Former Michigan Sen. Debbie Stabenow opened her MS NOW commentary with guns blazing:

“One more day. One more billionaire with a direct line to Donald Trump. One more political move cooked up behind closed doors. One more hit that hurts working families in Michigan and the American people who can least afford it.”

It is a potent indictment. It also illustrates how outrage in Washington often travels selectively.

As chair of the Senate Agriculture Committee, which oversees the CFTC, Stabenow received more than $26,000 in campaign contributions from Sam Bankman-Fried before his fraud conviction, along with donations from private equity firms with exposure to the crypto sector. Stabenow championed policies that Bankman-Fried advocated.

Influence in Washington rarely confines itself to one party.
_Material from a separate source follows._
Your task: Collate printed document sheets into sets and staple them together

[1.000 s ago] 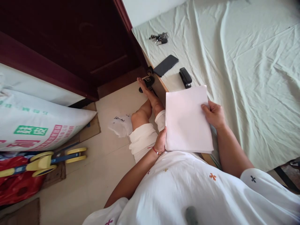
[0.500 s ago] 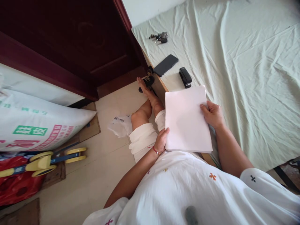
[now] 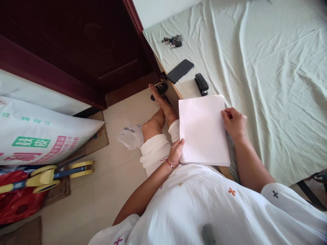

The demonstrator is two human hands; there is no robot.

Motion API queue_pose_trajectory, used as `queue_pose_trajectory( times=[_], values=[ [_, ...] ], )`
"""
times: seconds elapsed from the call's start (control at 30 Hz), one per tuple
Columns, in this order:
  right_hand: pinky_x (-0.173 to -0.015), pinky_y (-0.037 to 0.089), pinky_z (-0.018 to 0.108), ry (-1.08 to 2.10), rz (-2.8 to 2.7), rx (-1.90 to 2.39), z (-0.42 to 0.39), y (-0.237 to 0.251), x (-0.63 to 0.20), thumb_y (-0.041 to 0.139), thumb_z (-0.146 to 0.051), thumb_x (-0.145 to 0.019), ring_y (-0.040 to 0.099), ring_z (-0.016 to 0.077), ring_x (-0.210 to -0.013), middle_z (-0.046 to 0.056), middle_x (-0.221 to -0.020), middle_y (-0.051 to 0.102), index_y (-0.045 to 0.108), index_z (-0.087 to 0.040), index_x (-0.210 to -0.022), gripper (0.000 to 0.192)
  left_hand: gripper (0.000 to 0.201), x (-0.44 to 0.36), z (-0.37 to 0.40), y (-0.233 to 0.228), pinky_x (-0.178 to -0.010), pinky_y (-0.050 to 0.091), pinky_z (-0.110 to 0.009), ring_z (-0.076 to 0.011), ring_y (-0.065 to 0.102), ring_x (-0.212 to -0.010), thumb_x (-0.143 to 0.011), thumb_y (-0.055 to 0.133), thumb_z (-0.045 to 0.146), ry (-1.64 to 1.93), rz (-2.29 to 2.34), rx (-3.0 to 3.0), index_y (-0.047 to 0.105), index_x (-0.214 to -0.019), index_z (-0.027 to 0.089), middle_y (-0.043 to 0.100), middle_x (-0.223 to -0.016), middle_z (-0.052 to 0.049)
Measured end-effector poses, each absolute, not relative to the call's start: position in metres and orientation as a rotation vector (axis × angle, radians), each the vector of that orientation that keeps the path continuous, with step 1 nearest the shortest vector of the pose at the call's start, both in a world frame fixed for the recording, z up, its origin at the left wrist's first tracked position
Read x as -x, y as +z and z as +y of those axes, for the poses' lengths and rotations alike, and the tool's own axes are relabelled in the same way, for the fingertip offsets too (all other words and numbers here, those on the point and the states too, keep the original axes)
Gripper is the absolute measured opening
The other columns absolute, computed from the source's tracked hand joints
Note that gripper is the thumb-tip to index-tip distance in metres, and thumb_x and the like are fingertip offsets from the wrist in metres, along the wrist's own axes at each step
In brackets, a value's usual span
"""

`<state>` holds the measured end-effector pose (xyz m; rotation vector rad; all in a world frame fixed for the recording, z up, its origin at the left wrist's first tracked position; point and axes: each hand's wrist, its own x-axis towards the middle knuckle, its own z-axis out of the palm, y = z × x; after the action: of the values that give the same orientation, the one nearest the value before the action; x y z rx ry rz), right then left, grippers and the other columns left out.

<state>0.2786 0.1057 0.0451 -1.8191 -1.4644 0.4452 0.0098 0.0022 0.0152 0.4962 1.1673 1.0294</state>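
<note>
A stack of white paper [image 3: 201,131] rests across my lap and the edge of the bed. My left hand [image 3: 175,152] grips the stack at its lower left corner, thumb on top. My right hand [image 3: 234,122] sits at the stack's right edge with the fingers curled against it. A black stapler [image 3: 201,83] lies on the sheet just beyond the paper's far edge, clear of both hands.
The pale green sheet of the bed [image 3: 268,78] spreads to the right. On it lie a black phone [image 3: 180,70] and a bunch of keys [image 3: 172,40]. A dark wooden door [image 3: 76,44] stands ahead, and a large printed sack [image 3: 38,136] and a yellow-wheeled toy [image 3: 51,175] lie at the left.
My right hand has shifted slightly up and right along the paper's edge and its fingers have curled. The stack has tilted a little. My left hand's thumb now lies on the paper.
</note>
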Motion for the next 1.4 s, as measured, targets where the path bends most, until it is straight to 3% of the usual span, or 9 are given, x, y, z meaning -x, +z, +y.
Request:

Politico, September 19, 2023

One of President Biden’s closest aides was Jeff Ricchetti, a former GM lobbyist whose brother, Steve Ricchetti, continued lobbying for GM during Biden’s presidency. The Ricchetti brothers both lobbied the Senate for GM when Biden was a senator from Delaware. Politico reported that Biden and GM CEO Mary Barra were close.
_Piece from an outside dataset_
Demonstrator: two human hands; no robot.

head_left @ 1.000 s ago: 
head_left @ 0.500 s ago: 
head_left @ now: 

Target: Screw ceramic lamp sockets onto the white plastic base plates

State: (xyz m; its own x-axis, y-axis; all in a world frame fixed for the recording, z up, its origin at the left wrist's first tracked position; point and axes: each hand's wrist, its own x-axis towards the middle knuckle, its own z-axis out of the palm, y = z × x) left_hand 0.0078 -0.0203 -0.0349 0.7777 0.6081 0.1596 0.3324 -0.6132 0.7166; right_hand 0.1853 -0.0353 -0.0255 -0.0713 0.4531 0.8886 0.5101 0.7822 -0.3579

One month after President Biden assumed office, GM announced a $1 billion investment in Mexico to electrify one of its factories there. In June 2024, GM said it would build its electric Optiq in Mexico, where the company U.S. taxpayers bailed out in 2009 remains the country’s largest automotive manufacturer with roughly 25,000 employees.

Biden’s signature legislation, the Inflation Reduction Act, provided substantial subsidies for electric vehicles. Under the administration’s evolving rules, GM-qualified EVs built in Mexico were still eligible for the $7,500 consumer tax credit. For a company U.S. taxpayers rescued in 2009, that is a generous definition of industrial policy. If the goal was to rebuild domestic manufacturing capacity, allowing taxpayer-backed credits to follow production south of the border sends a different signal. Call it climate policy. Call it economic transition.
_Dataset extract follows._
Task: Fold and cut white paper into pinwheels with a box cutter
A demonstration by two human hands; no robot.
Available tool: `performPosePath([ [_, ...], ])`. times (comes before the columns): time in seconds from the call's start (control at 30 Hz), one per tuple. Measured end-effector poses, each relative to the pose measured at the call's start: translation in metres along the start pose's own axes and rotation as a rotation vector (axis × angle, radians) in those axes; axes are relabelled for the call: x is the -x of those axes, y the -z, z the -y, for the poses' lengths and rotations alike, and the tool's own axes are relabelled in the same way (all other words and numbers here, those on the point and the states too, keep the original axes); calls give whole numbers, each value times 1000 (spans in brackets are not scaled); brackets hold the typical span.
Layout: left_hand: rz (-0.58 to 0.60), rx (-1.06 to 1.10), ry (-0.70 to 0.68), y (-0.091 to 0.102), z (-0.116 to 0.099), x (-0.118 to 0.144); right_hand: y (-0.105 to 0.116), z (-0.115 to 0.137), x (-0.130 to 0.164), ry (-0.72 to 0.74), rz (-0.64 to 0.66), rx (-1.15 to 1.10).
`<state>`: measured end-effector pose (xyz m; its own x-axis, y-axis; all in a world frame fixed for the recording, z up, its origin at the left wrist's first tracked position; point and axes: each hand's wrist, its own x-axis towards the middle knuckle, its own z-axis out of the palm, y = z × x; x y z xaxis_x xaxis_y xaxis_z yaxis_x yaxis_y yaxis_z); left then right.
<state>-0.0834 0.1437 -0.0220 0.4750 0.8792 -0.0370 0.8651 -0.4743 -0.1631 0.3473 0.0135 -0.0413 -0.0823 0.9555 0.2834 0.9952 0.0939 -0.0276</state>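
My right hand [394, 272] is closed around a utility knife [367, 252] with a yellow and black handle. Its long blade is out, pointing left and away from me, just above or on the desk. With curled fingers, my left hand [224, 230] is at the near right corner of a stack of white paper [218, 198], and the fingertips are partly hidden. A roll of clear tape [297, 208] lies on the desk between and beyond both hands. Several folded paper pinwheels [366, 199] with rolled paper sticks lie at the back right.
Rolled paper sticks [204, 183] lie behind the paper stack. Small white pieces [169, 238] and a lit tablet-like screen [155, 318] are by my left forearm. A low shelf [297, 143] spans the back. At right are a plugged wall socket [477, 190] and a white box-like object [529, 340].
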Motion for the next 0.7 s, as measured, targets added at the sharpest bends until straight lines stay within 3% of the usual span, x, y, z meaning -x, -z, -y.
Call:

To many Americans, it looks like pork.

In September 2024, weeks before the presidential election, Energy Secretary and former two-term Michigan governor Jennifer Granholm announced $500 million in federal taxpayer support for GM’s Lansing plant to help cover the costs of electrifying it. Granholm said the support would save 650 jobs and create 50 more. The message was unmistakable: without federal backing, those U.S. jobs were expendable. GM had already steered new EV production to Mexico.

More pork.

Ford Motor Co. also demonstrated a mastery of Beltway leverage during the Biden years. In April 2023, Granholm named Chris Smith, then Ford’s chief lobbyist, to her Energy Advisory Board. Weeks later, she approved a $9.2 billion below-market federal loan to Ford to finance EV plants in Tennessee and Kentucky. The loan was later increased to $9.6 billion.

Smith’s boss at the time was Ford chief counsel Steven Croley, who previously served as general counsel at the U.S. Department of Energy and earlier worked in the Obama White House overseeing legal policy.

Granholm told a Senate hearing that she did not own any individual stocks, saying she was invested only in mutual funds. She later corrected that testimony, acknowledging that she did own individual stocks and clarifying that she had meant she did not own any conflicting stocks. She also disclosed that her spouse owned Ford Motor Co. shares valued at roughly $2,457.89, a company within her department’s jurisdiction.

Ballard Partners website

GM, for its part, still maintains powerful representation in Washington. Among the firms advocating for the automaker is Ballard Partners, the same lobbying shop retained by Matthew Moroun in his longstanding fight against the Gordie Howe Bridge.

Access is the currency of modern politics, and Ballard delivers a favorable exchange rate. Anyone seeking President Trump’s ear might reasonably start there.

I warned you, politics is a really, really, ugly business. And when it comes to Beltway sausages, the party labels may change with each administration, but the toxic aftertaste remains the same.